Не договорив фразы, он приоткрыл крышку своего столового прибора (Влад застал его за ужином в отдельном роскошном номере на втором этаже ночного клуба), и внезапно клинок яркого пламени из-под крышки прибора ударил прямо в лицо Андрея Борисовича и отшвырнул его к стене.
Послышался жалобный звон разбивающегося стекла, и все пространство комнаты тотчас же перечеркнули стремительно разбухающие щупальца мелочно-белого бьющегося дыма.

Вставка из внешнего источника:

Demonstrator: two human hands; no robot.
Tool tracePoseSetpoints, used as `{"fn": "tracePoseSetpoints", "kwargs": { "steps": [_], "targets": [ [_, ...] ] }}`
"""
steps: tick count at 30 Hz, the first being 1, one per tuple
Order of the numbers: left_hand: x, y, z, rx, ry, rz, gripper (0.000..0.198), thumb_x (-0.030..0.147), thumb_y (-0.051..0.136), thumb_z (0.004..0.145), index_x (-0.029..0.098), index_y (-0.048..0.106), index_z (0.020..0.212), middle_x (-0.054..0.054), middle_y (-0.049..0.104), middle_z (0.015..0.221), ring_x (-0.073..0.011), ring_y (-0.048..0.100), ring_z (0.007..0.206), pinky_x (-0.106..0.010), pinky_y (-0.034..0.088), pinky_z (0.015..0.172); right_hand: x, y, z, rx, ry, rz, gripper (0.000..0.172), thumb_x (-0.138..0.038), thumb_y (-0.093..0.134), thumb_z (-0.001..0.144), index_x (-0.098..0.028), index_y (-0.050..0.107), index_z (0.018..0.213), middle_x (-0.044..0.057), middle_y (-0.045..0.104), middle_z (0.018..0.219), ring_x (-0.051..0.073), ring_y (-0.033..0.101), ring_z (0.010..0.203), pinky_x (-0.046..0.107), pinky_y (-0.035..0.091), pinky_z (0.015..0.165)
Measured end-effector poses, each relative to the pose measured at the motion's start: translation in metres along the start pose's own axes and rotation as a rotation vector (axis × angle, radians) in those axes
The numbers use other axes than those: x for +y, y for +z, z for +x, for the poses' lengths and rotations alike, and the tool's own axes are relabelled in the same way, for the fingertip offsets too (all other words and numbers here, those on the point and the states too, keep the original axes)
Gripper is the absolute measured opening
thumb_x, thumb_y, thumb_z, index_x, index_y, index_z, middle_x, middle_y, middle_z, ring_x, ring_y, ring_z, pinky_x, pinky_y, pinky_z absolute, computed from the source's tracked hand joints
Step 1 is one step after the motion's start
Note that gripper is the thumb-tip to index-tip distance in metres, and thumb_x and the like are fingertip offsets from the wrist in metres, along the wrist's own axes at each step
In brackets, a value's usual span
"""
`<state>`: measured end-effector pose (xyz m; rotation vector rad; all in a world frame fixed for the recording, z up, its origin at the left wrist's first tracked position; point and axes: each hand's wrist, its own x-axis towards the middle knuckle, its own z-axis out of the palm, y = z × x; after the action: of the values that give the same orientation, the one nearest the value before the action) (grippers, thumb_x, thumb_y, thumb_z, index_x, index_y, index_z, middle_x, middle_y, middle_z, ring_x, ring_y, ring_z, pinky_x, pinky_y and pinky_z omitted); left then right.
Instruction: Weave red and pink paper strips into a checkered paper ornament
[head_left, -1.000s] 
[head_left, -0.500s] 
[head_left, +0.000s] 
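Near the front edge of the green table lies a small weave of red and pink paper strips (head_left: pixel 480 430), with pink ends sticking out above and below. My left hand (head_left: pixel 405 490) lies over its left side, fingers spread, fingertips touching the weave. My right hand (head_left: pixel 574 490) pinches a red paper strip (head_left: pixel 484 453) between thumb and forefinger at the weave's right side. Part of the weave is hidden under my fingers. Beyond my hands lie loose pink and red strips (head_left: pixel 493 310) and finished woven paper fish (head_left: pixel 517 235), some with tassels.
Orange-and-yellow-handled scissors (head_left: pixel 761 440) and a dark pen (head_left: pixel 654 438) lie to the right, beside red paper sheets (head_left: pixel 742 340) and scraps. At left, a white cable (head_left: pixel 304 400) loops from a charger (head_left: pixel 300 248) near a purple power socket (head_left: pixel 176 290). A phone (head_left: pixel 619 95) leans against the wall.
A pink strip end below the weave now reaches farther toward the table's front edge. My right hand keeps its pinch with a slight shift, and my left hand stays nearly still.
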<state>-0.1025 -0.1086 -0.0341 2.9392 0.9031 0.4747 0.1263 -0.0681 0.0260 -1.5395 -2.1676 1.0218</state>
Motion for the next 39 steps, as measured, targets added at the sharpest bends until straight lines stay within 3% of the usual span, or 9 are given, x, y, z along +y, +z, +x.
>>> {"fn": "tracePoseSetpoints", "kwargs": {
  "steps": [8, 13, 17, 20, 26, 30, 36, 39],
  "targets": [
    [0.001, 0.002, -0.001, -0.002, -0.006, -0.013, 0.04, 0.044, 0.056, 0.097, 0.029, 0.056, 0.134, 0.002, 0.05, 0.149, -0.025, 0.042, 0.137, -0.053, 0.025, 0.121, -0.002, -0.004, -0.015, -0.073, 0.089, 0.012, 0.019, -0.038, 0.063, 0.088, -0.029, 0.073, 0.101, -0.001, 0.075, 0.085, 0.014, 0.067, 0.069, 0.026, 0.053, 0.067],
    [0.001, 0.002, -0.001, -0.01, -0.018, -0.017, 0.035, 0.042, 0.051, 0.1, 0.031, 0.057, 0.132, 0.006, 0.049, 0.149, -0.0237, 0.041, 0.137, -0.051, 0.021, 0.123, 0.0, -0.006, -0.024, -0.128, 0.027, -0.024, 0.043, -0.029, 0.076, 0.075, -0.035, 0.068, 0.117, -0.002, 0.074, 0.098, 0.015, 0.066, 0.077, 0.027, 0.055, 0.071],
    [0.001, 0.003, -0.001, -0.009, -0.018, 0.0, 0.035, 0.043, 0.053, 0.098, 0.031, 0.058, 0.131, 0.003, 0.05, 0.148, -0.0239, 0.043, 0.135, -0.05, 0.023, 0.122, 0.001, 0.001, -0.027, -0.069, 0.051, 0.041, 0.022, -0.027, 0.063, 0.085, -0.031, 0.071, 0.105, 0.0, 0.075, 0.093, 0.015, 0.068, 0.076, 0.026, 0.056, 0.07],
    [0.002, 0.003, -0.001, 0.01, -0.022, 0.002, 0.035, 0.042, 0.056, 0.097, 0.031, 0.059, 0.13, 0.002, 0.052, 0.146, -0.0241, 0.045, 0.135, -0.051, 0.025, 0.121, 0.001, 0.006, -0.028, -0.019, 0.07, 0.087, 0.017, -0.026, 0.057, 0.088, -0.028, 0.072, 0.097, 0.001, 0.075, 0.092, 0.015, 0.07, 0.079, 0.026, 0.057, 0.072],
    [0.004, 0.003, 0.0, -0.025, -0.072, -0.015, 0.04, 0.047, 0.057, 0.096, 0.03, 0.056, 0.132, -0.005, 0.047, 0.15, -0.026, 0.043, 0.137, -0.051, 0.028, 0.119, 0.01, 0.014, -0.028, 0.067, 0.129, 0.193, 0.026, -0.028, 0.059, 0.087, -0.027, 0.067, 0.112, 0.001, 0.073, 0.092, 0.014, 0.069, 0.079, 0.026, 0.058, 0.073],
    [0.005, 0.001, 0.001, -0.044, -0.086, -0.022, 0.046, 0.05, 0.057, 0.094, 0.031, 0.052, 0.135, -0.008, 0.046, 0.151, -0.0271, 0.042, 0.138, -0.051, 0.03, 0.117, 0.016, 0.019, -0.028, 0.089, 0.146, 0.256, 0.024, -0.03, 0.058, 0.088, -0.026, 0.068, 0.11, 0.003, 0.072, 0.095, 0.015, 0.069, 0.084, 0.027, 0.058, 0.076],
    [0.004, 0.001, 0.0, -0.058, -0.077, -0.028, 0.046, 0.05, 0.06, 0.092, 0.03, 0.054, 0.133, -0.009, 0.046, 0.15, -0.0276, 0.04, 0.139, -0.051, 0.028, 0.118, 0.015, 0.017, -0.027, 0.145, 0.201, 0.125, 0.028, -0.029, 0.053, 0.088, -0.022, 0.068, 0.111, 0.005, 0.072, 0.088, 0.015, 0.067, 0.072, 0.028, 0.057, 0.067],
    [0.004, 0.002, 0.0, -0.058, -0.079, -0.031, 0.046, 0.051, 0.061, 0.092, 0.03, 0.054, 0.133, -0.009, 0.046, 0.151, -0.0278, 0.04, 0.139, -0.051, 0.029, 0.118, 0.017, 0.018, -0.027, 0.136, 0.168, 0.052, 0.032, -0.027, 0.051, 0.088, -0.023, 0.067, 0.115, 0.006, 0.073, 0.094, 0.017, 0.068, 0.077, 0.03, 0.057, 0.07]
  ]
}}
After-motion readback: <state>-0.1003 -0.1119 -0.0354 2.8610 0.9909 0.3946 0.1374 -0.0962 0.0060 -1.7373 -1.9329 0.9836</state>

Одно из этих сочащихся ядовитым терпким ароматом щупалец обвило шею Свиридова, и он почувствовал жуткое тошнотворное ощущение.., что он теряет контроль над собой и окружающим пространством, что мир переворачивается и расползается, как бесформенная клякса на странице ученической тетради.
Последним осознанным усилием он выхватил из ядовитой кутерьмы мощное плечо Фокина и поволок его к выходу из номера, но в проеме выросла чья-то рослая фигура, и голос, смутно знакомый, но все равно пугающий и чужой, выговорил:
— Ты хотел меня видеть, Свиридов?
Влад попытался тогда поднять глаза на самого могучего и неуязвимого врага, который когда-либо у него был, но словно провалился в давящую липкую тьму...
* * *
Самолет прилетел в Москву рано утром. Посадка была затруднена, потому что по взлетным полосам полз густой туман, сквозь который с трудом пробивались огни аэродрома. Так что самолету пришлось сделать несколько кругов над Шереметьево, прежде чем он пошел на посадку.
— Прибыли, — сказала вторая стюардесса и с ослепительной улыбкой посмотрела на задремавшего мужчину лет около тридцати, очень красивого, с довольно длинными светлыми волосами и, кажется, похожего на какую-то голливудскую знаменитость. — Москва! Снаружи мороз, а вы, гражданин, в легком пиджаке. Смотрите не простудитесь, это же вам не Мельбурн.
У нас сегодня по календарю первое декабря.
Первый день зимы.
Свиридов приоткрыл сонные глаза и проговорил:
— Благодарю.
...Да, это в самом деле был не Мельбурн. По аэродрому шнырял неприятный, рваный холодный ветер, то и дело меняющий направление, гонял по полосам крупные хлопья снега, тормошил и завивал их в прихотливые спирали. Лез под одежду, шарил по телу и выдувал последнее полусонное тепло.
Свиридов надел плотный черный плащ и нашел, что он не здорово защищает от холода.
Даже под прикрытием массивного корпуса авиалайнера на самых верхних ступеньках выходного трапа.
Таможенный досмотр. Скучные формальности. Проверка и оформление документов.
...Его ждали. Невысокий плотный человек в темной драповой куртке окинул его быстрым цепким взглядом и сказал:
— Все благополучно? Поедемте, я подкину вас до гостиницы.
Свиридов молча кивнул: значит, так надо.
Так легко чувствовать себя человеком, которому уже нечего терять.
— Никуда не выходите, пока вам не позвонят и не уведомят, что делать дальше, — сказал таксист. — Снимите номер на сутки.
...В дальнейшем он планировал купить более подходящую для зимнего сезона одежду и снять скромную квартиру. Впрочем, все это продекларировал ему тот же таксист — вероятно, сотрудник спецслужб.
Ну что ж, значит, так надо. Тем более что тот, кем он, Свиридов, был сейчас — Алексей Каледин, человек без имени и лица, без прошлого и, весьма возможно, без будущего, — этот человек был совершенно чужим в огромном холодном городе.